Task objective = Output only the lines below from the one containing "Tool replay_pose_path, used" to the one containing "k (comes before", exactly as written, both ends kept.
──────── Raw data
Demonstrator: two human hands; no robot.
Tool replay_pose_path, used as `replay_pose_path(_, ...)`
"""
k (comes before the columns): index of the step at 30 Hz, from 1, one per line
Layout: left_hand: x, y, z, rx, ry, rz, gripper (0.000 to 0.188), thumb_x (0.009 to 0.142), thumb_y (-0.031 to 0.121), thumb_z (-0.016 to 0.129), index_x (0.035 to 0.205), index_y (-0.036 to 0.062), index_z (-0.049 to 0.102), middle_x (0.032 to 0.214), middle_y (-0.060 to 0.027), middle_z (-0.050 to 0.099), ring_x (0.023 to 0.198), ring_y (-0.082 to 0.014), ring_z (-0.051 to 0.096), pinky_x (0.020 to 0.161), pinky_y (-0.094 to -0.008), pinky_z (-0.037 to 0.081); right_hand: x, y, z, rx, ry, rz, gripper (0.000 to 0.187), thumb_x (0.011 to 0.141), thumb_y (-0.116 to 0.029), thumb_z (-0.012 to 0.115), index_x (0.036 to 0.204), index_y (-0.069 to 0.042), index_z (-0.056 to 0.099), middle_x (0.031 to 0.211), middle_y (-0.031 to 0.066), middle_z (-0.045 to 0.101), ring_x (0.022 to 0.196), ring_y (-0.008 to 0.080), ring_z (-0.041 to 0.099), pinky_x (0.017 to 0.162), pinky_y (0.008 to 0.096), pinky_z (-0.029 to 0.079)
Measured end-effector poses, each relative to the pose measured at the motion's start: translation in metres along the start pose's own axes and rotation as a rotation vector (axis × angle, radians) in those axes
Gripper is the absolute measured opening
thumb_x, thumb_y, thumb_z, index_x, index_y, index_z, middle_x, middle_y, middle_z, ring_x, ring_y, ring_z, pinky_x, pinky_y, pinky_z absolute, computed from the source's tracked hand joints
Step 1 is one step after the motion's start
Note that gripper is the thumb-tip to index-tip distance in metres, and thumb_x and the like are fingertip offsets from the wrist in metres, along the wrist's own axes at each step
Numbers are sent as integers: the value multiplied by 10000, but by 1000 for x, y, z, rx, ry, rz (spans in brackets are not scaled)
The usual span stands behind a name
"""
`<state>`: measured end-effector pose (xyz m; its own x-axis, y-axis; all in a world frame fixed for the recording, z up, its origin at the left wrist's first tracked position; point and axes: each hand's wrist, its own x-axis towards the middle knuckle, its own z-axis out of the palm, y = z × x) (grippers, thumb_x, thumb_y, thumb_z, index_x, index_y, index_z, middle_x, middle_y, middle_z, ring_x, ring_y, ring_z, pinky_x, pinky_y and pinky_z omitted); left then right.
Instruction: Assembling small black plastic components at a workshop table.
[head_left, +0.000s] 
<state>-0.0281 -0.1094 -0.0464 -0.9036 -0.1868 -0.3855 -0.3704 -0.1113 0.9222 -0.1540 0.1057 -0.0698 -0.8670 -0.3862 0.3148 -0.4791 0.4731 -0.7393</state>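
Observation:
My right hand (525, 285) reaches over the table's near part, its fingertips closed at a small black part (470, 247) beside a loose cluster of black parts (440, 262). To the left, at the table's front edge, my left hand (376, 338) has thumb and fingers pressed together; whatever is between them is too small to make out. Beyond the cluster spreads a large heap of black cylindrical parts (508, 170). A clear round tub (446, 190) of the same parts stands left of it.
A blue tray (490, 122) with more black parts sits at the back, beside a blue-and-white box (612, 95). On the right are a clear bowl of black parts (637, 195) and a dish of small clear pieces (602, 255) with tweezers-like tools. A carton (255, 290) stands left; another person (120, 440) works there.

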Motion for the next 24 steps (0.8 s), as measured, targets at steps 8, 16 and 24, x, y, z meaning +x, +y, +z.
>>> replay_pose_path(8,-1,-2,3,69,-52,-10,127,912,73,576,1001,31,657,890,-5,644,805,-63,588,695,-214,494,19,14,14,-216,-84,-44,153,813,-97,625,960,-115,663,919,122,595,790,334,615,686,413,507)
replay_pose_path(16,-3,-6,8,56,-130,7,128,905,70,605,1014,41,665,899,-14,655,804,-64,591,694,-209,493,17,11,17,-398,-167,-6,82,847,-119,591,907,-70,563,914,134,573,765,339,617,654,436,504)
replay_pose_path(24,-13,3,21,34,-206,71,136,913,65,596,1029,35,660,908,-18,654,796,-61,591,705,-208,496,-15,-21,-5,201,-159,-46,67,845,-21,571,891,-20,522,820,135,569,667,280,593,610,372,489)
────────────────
Written answer =
Tool replay_pose_path, used as `replay_pose_path(_, ...)`
"""
k (comes before the columns): index of the step at 30 Hz, from 1, one per line

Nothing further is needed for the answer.